* **SOURCE MATERIAL**
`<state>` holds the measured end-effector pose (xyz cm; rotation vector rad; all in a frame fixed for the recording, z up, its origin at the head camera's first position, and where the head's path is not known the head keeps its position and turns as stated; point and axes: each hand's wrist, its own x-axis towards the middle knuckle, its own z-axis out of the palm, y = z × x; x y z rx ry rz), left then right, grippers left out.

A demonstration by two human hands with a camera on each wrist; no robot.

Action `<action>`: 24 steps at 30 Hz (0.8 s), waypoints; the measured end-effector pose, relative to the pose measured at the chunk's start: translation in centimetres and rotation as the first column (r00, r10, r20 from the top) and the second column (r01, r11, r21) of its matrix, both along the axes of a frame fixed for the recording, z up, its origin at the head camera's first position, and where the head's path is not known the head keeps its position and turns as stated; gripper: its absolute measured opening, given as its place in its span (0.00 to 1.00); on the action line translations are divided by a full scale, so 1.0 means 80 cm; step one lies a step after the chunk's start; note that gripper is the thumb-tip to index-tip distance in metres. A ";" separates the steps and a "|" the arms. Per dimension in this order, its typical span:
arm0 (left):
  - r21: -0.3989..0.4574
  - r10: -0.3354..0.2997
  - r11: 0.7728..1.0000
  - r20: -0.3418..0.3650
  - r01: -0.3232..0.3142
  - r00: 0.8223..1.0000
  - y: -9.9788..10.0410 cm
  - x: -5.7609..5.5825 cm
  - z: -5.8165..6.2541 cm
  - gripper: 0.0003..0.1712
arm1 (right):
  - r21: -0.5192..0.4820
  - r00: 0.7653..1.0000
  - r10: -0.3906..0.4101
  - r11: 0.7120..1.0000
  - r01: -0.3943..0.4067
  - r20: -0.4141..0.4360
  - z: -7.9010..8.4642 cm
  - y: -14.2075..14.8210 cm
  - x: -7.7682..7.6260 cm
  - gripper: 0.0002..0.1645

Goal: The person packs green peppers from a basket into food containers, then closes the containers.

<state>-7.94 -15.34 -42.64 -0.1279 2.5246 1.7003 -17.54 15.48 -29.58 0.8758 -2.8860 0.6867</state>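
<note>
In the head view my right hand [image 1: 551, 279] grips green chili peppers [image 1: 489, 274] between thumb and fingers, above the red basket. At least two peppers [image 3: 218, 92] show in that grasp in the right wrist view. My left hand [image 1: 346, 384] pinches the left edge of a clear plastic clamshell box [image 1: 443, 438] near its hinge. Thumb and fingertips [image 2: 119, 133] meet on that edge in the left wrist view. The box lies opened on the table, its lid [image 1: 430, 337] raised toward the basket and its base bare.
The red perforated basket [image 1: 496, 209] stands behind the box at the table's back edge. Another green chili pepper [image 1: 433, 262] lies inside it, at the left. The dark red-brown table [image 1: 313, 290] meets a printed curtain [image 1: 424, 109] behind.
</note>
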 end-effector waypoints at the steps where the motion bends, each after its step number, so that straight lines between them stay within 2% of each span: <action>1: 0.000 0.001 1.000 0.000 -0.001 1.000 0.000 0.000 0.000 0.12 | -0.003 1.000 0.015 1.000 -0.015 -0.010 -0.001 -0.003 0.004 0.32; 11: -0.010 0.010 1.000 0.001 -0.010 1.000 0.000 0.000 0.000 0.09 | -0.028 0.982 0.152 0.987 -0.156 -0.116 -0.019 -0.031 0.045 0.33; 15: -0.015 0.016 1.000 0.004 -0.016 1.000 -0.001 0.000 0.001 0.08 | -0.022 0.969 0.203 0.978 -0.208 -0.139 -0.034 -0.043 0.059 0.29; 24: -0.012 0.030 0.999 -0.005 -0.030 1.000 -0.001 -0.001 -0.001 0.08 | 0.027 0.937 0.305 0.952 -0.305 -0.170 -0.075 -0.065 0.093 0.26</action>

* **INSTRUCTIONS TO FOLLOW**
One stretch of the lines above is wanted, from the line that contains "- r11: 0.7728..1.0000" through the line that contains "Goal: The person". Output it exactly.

* **RESULT BELOW**
  - r11: 0.7728..1.0000
  - r20: -0.3418..0.3650
  - r01: -0.3232..0.3142
  - r00: 0.8223..1.0000
  - y: -9.9788..10.0410 cm
  - x: -5.7609..5.5825 cm
  - z: -5.8165..6.2541 cm
  - gripper: 0.0003..0.1712
arm1 (right):
  - r21: -0.5192..0.4820
  - r00: 0.7653..1.0000
  - r10: -0.3906..0.4101
  - r11: 0.7120..1.0000
  - r01: -0.3943..0.4067
  - r20: -0.4141..0.4360
  - z: -7.9010..8.4642 cm
  - y: -14.2075..14.8210 cm
  - x: -7.7682..7.6260 cm
  - gripper: 0.0002..0.1645

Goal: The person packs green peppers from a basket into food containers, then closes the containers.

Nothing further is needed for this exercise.